▸ **Work order**:
Below this line is a listing that includes pictures. Copy exactly, and only, the lines from the one containing "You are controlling" through the one containing "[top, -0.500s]"; the pictures do not go in the copy.
--*--
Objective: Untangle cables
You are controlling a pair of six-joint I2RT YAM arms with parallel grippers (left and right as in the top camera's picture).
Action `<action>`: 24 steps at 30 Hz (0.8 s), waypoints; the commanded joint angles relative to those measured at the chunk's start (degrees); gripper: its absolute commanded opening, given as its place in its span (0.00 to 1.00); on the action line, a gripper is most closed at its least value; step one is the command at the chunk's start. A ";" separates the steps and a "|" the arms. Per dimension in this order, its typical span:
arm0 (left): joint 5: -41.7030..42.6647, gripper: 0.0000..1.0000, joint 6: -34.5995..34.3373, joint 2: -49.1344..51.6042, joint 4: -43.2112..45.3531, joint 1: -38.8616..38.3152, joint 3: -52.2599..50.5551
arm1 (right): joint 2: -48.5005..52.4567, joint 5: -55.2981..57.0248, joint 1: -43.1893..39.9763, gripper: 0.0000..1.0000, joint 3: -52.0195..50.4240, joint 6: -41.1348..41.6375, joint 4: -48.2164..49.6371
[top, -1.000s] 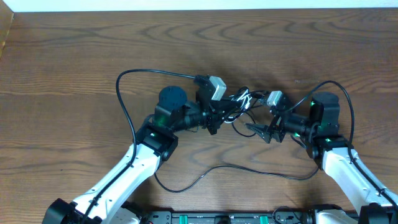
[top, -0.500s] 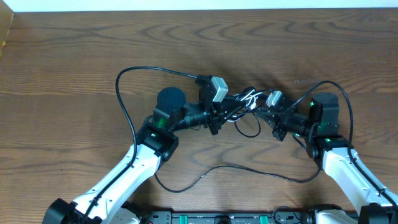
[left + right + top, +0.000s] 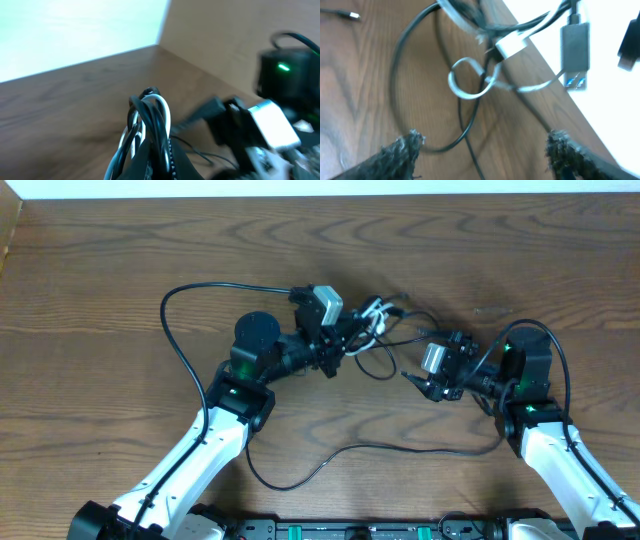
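centrally, left end effector (image 3: 348,338) clamping cables (image 3: 378,315), right end effector (image 3: 415,384) open nearby, wooden table (image 3: 100,280) beneath

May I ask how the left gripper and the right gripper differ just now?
The left gripper is shut on the cables; the right gripper is open and holds nothing. The left gripper reaches rightward in the overhead view; the right gripper reaches leftward. Both point toward the cables.

Wood-grain table (image 3: 100,280), slack black cables (image 3: 394,75) apparently lying on it
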 commanded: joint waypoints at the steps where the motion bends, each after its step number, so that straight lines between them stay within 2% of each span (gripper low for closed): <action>1: 13.97 0.07 0.96 -0.20 0.70 -0.09 1.01 | -0.57 2.45 0.28 0.85 0.00 -4.66 2.49; 4: 18.93 0.07 0.96 -0.20 0.70 -0.37 1.01 | -0.55 5.16 0.28 0.85 0.00 -4.66 2.99; 8: 19.34 0.08 0.98 -0.20 2.01 -2.03 1.01 | -0.24 5.49 0.28 0.71 0.00 -4.63 2.01; 10: 19.23 0.07 1.01 -0.20 4.81 -2.56 1.01 | -0.24 5.42 0.28 0.40 0.00 -4.66 0.15; 11: 17.70 0.07 1.01 -0.20 5.49 -2.54 1.01 | -0.24 5.25 0.28 0.01 0.00 -4.66 -1.33; 16: 2.45 0.08 1.01 -0.20 2.78 -1.60 1.01 | -0.26 5.95 -0.07 0.01 0.00 -5.33 -9.88; 20: -12.81 0.07 0.98 -0.20 -5.42 0.48 1.01 | -0.26 10.32 -0.74 0.01 0.00 -5.31 -11.17; 21: -20.04 0.07 0.98 -0.20 -10.12 1.27 1.01 | -0.26 14.12 -1.14 0.01 0.00 -5.29 -11.17; 24: -32.13 0.07 0.98 -0.20 -19.32 3.04 1.01 | -0.26 23.89 -2.29 0.01 0.00 -3.65 -11.10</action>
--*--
▸ **Result for this task**:
You are controlling a pair of six-joint I2RT YAM arms with parallel grippers (left and right as in the top camera's picture).
Action `<action>`: 24 steps at 30 Hz (0.8 s), waypoints; the commanded joint angles relative to those measured at the chunk's start (degrees); gripper: its absolute commanded opening, given as its place in its span (0.00 to 1.00); on the action line, a gripper is most closed at its least value; step one is the command at the chunk's start. A ";" separates the steps and a "|" the arms. Per dimension in this order, its typical span:
arm0 (left): joint 5: -41.7030..42.6647, gripper: 0.0000..1.0000, joint 6: -34.5995..34.3373, joint 2: -49.1344..51.6042, joint 4: -43.2112..45.3531, joint 1: -38.8616..38.3152, joint 3: -52.2599..50.5551
arm1 (right): joint 2: -48.5005..52.4567, joint 5: -55.2981..57.0248, joint 1: -43.1893..39.9763, gripper: 0.0000..1.0000, joint 3: -52.0195..50.4240, joint 6: -41.1348..41.6375, joint 4: -48.2164..49.6371
[top, -1.000s] 
[top, -0.500s] 

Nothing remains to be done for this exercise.